Li announced that China will boost its military spending by a "modest" 14.9 percent this year, marking the 19th time in the past two decades that the annual defense budget has risen by double digits.

Li, a former foreign minister, said that the increase in the defense budget would go primarily to boost salaries, provide training in counterterrorism and disaster relief and increase the digital capabilities of the People's Liberation Army, the world's biggest military.

"China's limited military force is mainly to protect our sovereignty and would not threaten any country," Li said, adding that the budget increase was "modest" when compared with last year, when the defense budget rose 17.6 percent.

In a policy report earlier this year, China said that the army needed to be prepared to protect the nation's growing interests around the globe and deal with new types of conflicts brought about by increased competition for food and oil supplies.

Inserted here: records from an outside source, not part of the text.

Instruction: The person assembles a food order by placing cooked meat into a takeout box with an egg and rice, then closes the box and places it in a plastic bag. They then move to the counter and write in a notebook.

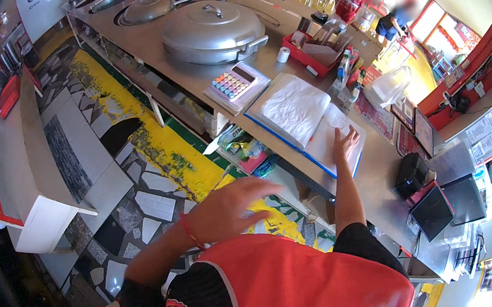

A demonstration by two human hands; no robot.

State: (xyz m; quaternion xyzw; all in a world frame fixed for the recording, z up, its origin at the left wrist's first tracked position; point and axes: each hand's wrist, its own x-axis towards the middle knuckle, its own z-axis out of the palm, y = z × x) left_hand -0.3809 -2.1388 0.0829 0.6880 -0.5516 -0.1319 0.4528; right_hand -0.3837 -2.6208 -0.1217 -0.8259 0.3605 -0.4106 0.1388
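Note:
My right hand (344, 144) reaches over the counter, its fingers spread on or just above a smooth whitish sheet (320, 149) with a blue edge. I cannot tell whether the fingertips touch it. Beside that hand lies a crinkled stack of white sheets, paper or thin plastic (293, 107), at the left part of the same blue-edged base. My left hand (228, 208), a red band at its wrist, hangs in front of my body, away from the counter. Motion blurs it, but the fingers stretch out with the thumb apart, and nothing shows in them.
A calculator with coloured keys (234, 85) lies left of the white stack. Behind it stand a large lidded metal pan (212, 30), a white roll (283, 55) and a red basket (311, 61). Dark screens (433, 213) stand at the right. People (391, 26) are in the far room.

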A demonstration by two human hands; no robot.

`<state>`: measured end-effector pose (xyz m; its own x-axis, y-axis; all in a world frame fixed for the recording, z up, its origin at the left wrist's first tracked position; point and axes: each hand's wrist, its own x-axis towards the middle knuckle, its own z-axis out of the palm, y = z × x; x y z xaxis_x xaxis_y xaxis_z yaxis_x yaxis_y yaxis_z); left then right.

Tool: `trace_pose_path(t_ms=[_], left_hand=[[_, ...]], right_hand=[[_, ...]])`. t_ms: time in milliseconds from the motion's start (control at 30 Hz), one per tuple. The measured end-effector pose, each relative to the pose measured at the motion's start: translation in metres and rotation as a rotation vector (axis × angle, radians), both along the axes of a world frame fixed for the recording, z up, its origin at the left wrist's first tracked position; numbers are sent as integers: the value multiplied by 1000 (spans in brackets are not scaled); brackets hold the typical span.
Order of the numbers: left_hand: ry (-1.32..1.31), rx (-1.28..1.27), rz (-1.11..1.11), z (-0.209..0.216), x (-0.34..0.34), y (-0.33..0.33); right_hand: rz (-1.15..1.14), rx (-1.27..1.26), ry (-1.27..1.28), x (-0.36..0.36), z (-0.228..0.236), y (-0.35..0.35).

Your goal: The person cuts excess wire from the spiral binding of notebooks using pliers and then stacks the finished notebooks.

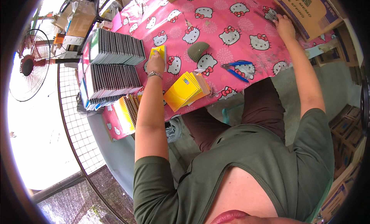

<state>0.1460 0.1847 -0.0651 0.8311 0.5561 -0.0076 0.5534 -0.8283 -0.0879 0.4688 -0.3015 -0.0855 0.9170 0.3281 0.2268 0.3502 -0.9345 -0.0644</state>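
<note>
At the table's left side, my left hand (155, 63) is closed at a small yellow notepad (163, 51), its fingers curled over the near part. My right hand (286, 28) reaches to the far right, fingers bent onto a bunch of dark spiral binding wires (266, 16); how many it grips is hidden. Between my arms lies a fanned stack of yellow notepads (182, 91) with holes along one edge. Blue-handled pliers (237, 69) rest to its right, jaws pointing left. A dull green half-round piece (198, 51) sits farther back.
Tall stacks of spiral-bound notebooks (115, 48) stand left of my left forearm, with yellow spiral notebooks (125, 110) at the near corner. A cardboard box (308, 11) borders my right hand. The pink patterned tablecloth (210, 27) covers the table. A fan (29, 65) stands far left.
</note>
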Motion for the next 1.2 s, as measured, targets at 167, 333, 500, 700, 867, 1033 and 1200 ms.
trace_pose_path(t_ms=[167, 333, 500, 700, 867, 1033, 1200], left_hand=[[-66, 55, 168, 16, -3, -9], [-165, 203, 283, 81, -14, -11], [-412, 418, -98, 136, -58, -89], [-481, 378, -294, 91, -114, -175], [-396, 200, -292, 95, -127, -195], [-428, 80, -302, 95, -139, -198], [-482, 10, -256, 90, -130, -196]], right_hand=[[253, -86, -91, -29, 10, 1], [234, 26, 76, -25, 13, 4], [225, 131, 75, -26, 10, 4], [347, 76, -144, -16, 8, -4], [424, 242, -162, -20, 30, -1], [541, 973, 412, -108, 60, 46], [818, 1339, 752, -298, 64, 130]])
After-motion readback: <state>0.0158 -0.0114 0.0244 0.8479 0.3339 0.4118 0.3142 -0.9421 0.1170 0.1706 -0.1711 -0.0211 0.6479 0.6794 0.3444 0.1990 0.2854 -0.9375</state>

The U.S., Japan and their allies have complained that China's motives in steadily boosting defense spending haven't been clear, causing them some concern about the nation's strategic intentions and generating fears that it may spur a regional arms race.

China's declared defense budget of $70.2 billion is about a seventh of the $515 billion that the U.S. government has budgeted for the Pentagon in the 2009 fiscal year. That amount doesn't include large outlays for the wars in Iraq and Afghanistan, which are financed separately.